Changes to threshing components also help. The T-Series models retain their 660mm diameter main drum but an 8deg increase in concave wrap angle expands the threshing area.
To keep everything in alignment, the diameter of the overshot beater that follows is now 80mm bigger at 500mm and the separation drum has grown 140mm to 800mm.
Together with a new separator grate with more openings, the changes are said to result in better separation, especially when crop conditions are less than ideal.
The changes bring about a 41% increase in active separation area – to 3.3cu m on five-walker models and 4.0cu m on the six-walker T-Series combines – with the further enhancement of an additional rasp bar that can be moved into position in a matter of minutes and eliminates any need for de-awning plates when more aggressive threshing is needed for crops such as barley.
Lifting unloading auger speed to 125 litre/sec means an 11,000-litre grain tank can be emptied in fewer than 90 seconds.
The combines will tread more lightly when the newly-available track option is fitted, get to fields faster thanks to the 40km/hour top speed, turn sharper using a new rear axle with optional four-wheel drive, and put additional power to use.
The range leading six-walker T670 gains most – a 5% increase of 19hp to 392hp – while the T660, five-walker T560 and W660 get 4% or 14hp more under full load at 334hp.
The “header” technique – taking as little straw into the combine as possible – can now be applied to UK crops using a second cutterbar on New Holland combines to trim stubbles ready for cultivation.
The Dual Stream knife assembly fits the back of a Varifeed table using parallel linkage arms to keep the cutterbar level as it moves over surface contours supported by an open crumbler roller.
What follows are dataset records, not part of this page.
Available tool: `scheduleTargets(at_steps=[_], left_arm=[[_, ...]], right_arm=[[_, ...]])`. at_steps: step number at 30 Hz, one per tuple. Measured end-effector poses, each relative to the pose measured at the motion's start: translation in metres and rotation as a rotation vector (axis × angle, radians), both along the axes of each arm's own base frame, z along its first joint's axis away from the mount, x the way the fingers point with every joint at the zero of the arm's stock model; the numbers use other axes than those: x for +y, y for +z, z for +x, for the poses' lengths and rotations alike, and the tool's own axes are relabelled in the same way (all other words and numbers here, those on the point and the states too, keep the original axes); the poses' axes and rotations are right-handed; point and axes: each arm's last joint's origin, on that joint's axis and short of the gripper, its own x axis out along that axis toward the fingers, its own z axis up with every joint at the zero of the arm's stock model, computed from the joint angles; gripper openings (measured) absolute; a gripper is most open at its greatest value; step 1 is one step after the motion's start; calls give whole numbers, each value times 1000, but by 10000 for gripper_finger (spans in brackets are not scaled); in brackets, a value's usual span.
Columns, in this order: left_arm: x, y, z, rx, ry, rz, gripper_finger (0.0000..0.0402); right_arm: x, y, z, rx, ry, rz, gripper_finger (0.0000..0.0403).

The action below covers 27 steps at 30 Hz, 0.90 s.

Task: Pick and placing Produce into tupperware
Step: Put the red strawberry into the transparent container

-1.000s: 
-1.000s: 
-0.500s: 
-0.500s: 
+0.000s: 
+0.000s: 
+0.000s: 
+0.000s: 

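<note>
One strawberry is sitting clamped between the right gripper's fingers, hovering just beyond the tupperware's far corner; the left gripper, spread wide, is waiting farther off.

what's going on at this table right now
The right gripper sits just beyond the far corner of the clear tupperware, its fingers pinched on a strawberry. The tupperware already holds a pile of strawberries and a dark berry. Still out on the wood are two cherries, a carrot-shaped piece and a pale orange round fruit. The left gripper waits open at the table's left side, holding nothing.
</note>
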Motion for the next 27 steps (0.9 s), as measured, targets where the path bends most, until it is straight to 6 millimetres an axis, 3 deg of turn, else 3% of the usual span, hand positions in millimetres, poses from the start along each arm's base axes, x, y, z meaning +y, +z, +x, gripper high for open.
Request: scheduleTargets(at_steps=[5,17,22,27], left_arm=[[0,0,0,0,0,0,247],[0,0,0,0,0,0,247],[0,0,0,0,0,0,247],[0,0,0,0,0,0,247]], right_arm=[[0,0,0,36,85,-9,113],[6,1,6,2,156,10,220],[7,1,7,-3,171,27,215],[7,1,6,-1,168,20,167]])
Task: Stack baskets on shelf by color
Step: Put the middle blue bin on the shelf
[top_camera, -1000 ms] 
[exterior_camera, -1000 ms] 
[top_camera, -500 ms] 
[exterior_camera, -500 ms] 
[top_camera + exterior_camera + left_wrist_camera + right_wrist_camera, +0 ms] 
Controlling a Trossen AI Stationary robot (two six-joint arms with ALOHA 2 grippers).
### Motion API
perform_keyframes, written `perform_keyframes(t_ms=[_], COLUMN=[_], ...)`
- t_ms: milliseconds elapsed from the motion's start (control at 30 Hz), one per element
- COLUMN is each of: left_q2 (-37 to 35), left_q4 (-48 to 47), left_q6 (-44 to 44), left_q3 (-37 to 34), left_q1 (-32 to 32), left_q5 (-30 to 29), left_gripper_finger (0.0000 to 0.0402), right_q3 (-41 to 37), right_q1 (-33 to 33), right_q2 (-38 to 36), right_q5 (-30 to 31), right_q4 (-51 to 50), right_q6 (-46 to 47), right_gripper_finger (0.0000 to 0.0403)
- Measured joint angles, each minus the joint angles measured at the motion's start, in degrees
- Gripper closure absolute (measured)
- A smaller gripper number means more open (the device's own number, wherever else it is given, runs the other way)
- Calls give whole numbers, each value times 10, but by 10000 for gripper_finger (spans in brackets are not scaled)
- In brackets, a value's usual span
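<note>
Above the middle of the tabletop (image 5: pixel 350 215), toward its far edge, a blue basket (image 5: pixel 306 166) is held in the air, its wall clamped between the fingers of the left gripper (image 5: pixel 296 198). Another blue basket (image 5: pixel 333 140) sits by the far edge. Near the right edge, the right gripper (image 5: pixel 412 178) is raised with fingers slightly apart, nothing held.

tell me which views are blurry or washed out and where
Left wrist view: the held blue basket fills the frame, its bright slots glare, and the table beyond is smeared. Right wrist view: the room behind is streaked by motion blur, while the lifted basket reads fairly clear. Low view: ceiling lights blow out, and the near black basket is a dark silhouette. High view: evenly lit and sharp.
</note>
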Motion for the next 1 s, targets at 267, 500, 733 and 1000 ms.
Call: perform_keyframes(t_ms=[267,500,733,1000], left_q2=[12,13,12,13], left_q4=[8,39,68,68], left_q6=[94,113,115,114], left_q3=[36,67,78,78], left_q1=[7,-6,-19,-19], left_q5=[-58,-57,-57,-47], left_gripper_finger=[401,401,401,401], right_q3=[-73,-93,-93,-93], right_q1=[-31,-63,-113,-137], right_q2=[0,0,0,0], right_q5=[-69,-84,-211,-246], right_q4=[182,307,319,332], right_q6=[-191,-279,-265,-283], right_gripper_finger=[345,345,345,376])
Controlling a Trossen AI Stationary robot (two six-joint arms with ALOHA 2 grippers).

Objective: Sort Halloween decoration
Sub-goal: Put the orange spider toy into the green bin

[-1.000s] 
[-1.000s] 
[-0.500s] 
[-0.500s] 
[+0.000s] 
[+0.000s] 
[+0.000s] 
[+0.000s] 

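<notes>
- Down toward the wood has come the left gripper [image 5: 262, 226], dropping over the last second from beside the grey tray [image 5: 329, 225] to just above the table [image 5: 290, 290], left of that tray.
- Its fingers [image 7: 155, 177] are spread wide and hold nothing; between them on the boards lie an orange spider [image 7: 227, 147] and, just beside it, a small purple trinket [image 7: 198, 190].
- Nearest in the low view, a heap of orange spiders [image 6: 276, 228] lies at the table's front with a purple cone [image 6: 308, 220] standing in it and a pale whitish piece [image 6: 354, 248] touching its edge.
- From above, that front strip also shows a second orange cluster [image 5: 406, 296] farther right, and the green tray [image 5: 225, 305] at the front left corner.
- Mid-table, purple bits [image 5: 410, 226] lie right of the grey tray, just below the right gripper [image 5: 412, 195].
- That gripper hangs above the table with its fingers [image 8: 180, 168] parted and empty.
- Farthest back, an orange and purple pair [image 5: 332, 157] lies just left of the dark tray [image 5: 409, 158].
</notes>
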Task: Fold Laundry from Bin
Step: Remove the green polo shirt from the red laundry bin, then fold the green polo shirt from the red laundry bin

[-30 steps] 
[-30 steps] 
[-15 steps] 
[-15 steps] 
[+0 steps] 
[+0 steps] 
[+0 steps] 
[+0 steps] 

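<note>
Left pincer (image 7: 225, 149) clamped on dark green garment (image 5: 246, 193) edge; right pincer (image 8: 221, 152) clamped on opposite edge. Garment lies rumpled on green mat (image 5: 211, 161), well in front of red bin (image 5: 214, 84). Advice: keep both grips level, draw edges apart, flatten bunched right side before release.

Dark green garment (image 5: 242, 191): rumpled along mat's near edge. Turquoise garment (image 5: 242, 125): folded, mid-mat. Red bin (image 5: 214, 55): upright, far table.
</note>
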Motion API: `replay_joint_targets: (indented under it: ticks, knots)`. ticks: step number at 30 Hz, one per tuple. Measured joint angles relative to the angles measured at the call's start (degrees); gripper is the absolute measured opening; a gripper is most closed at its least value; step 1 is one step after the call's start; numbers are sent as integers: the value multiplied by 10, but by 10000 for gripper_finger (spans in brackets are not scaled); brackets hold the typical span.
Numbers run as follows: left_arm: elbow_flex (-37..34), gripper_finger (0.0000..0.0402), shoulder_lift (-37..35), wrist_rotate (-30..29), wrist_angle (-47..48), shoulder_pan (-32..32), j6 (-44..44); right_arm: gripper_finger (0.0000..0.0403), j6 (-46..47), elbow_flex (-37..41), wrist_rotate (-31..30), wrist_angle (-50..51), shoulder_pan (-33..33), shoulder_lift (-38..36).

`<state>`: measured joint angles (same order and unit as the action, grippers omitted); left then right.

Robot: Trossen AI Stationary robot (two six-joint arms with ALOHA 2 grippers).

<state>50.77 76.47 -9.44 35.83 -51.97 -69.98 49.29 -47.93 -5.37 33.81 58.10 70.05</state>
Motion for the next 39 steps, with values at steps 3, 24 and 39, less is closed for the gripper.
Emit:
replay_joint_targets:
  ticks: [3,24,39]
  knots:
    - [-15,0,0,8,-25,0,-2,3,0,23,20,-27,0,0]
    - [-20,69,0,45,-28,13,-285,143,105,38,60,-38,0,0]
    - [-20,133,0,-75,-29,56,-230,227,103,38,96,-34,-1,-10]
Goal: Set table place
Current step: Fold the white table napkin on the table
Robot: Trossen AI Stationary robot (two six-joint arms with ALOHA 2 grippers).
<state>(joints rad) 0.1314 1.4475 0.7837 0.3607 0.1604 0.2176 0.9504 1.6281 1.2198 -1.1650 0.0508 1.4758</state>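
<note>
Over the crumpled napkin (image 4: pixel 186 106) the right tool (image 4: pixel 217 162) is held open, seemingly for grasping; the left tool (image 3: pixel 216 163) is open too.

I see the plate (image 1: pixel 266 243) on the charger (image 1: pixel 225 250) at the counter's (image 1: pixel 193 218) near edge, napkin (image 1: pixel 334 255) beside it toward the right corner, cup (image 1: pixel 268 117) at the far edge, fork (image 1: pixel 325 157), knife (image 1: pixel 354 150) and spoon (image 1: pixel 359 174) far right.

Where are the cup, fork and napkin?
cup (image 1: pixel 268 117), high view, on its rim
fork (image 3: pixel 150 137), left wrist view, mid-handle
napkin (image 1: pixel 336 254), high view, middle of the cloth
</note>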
It allows the table to be set several centimetres higher than usual, resulting in a significant reduction in the amount of straw passing through the combine’s threshing, separation and cleaning systems.
New Hollands claims a 15% increase in capacity as a pretty conservative figure for what can be achieved, and with the further benefit of a similar reduction in fuel consumption.
Increased performance comes from running the combine faster or fitting a wider table to maintain a comfortable working speed while taking in a larger volume of grain relative to the amount of straw.
Threshing only the upper part of the crop results in being able to start earlier in the day and finish later in the evening.
Gaining additional capacity of this magnitude would normally involve upgrading to a bigger combine, so the Dual Stream represents a cost-effective alternative for farms running New Holland combines needing extra output.
Active levelling at lower cost comes to the five-walker MF Beta 7360 and six-walker MF Beta 7370 combines, now that the ParaLevel drive axle is available without compulsory four-wheel drive.
However, it does restrict slope compensation to no more than 15% when the presence of a power-driven rear axle increases its scope to 20%.
Unlike solutions that pivot the combine on a conventional beam axle, ParaLevel features a bespoke axle with hydraulic parallel linkage mounting for the hubs.
Electronic level sensing automatically adjusts the linkage to keep the combine on an even keel whenever it ventures across or up and down an incline.
A key attraction is that tyre size is pretty much unrestricted – with 800/65 R32 rubber, the Beta 7360 ParaLevel is no wider than 3.5m.
Two uprated five-walker Activa combines feature the first four-cylinder engine to power a combine for many years.
At 176hp, output of the 4.9-litre AGCO Power engine in the Activa 7340 is the same as that of the six-cylinder FPT unit it replaces, while the 218hp 7.4-litre now powering the Activa 7344 delivers a 4% lift at 218hp.